Sizler ömrünüzün baharında, çiçekler içerisinde mutlu bir
günü yaşarken, birçokları saplandıkları çamurlu yollardan kurtulmanın
mücadelesini yapmakta ve çaresizce bir kurtuluş ümidi beklemekteler.
Ne kadar da sabırsızsınız; gelmek üzere olan sevdiğinizi
beklerken, geleceğini bildiğiniz halde ve yanınızda olması gereken saate henüz
uzunca bir süre varken.
"Nerede kaldı?" diye soramazsınız o an. Birkaç
dakika geç kalınca düşünmeye başlarsınız; hep yollarda olur gözünüz ve olanca
kuvvetiyle atmakta olan yüreğiniz.
Beklemekte olduğunuz yerden geleceği yolun başını keserken,
gözleriniz bir kartalınki kadar keskin, burnunuz ise onun kokusunu dünyadaki
bütün kokulardan ayırt edebilecek kadar hassastır.

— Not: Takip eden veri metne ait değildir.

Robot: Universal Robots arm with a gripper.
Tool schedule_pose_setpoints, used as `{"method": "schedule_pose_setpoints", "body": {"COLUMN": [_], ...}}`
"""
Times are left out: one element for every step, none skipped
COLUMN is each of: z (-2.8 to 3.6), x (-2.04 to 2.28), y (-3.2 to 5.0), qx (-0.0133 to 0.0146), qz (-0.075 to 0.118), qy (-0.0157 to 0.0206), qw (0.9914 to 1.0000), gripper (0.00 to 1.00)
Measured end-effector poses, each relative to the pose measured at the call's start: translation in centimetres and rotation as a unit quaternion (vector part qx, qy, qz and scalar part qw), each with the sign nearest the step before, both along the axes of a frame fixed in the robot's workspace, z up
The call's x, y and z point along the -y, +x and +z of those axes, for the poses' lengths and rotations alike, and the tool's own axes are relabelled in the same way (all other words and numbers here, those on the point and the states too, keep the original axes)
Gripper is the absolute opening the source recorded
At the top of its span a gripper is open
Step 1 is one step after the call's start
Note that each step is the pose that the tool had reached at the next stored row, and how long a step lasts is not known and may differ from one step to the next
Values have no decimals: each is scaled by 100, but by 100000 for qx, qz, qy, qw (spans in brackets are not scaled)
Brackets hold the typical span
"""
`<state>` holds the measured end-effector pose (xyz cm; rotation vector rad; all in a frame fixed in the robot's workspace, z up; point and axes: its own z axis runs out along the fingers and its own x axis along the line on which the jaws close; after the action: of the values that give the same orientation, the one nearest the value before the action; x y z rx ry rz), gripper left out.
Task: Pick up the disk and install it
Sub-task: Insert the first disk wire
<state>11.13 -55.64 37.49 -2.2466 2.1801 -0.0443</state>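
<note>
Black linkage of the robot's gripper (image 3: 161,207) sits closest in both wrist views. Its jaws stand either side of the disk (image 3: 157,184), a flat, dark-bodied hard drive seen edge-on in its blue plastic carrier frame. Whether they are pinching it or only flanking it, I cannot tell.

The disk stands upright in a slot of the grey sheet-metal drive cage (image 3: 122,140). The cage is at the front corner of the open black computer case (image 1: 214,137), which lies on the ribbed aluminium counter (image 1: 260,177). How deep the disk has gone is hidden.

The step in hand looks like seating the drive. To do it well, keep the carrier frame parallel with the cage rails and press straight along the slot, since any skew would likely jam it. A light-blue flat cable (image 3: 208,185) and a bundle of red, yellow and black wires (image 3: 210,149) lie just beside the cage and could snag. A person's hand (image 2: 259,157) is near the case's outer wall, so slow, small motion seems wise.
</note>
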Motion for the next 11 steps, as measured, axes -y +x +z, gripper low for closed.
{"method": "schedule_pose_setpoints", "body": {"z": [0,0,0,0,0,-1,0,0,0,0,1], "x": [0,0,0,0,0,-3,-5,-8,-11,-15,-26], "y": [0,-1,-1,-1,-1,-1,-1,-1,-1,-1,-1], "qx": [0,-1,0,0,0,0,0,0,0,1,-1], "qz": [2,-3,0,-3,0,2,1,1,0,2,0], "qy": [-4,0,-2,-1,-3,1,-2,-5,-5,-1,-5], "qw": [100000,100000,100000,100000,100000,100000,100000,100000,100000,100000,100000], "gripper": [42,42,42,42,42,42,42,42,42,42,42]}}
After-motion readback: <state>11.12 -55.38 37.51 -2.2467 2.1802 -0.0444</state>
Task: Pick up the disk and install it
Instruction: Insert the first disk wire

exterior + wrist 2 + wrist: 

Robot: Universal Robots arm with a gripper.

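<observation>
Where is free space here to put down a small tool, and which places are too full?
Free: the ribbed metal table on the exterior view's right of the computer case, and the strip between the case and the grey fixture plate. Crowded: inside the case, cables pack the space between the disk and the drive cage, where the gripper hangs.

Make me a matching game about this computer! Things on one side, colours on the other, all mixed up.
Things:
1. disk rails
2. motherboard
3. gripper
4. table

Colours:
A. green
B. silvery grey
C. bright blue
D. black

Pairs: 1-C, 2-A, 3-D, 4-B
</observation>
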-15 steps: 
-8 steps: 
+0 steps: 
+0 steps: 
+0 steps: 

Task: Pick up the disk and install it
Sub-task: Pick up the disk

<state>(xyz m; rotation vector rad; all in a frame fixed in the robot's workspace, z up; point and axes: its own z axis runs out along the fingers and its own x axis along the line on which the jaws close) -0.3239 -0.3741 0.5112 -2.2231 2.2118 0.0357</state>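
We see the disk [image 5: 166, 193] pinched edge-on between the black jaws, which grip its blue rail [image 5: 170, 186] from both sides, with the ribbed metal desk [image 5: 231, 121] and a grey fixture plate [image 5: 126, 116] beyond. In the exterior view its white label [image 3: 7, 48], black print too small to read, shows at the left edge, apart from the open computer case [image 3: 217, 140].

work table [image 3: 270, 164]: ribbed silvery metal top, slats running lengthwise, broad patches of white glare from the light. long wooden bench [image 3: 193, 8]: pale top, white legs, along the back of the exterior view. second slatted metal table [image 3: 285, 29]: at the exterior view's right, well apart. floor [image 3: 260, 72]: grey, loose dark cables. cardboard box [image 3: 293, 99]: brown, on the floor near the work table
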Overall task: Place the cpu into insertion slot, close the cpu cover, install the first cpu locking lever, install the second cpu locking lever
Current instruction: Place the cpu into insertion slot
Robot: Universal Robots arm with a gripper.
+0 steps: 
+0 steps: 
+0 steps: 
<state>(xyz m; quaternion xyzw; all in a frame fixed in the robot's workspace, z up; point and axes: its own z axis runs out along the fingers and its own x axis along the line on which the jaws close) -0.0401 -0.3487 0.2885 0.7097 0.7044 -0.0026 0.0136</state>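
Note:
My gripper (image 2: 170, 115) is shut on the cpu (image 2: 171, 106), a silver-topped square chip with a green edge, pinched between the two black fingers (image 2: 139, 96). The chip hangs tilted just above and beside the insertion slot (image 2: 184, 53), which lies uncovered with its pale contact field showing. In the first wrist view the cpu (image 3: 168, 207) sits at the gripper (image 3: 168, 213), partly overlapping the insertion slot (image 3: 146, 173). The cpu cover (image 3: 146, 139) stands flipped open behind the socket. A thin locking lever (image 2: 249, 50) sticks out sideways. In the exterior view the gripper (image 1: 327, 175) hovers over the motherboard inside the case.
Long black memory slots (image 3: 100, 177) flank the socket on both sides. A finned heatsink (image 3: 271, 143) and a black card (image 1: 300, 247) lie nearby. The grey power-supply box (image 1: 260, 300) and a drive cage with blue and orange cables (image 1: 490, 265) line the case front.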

Sokağın başında görünür görünmez, kalbiniz minik bir
serçeninki kadar büyük bir hızla atmaya başlar...
***
Aslında hep bir şeyler bekleyerek ve çokça ümit edip hayaller
kurarak geçer ömrümüz.
Bekleyişlerimizin hepsinde zaman, sabırsızlıkla ve merak
ederek geçmez elbet. Bir de 'o ânı' yaşamak istemediğimiz durumlar vardır.
Son anlarını yaşarken ömrünüzün,“hayatınız bir film şeridi
gibi geçer gözünüzün önünden” klişesi vardır, bilirsiniz.
İnsan o anlarda hayatının muhakemesini yapar mı gerçekten?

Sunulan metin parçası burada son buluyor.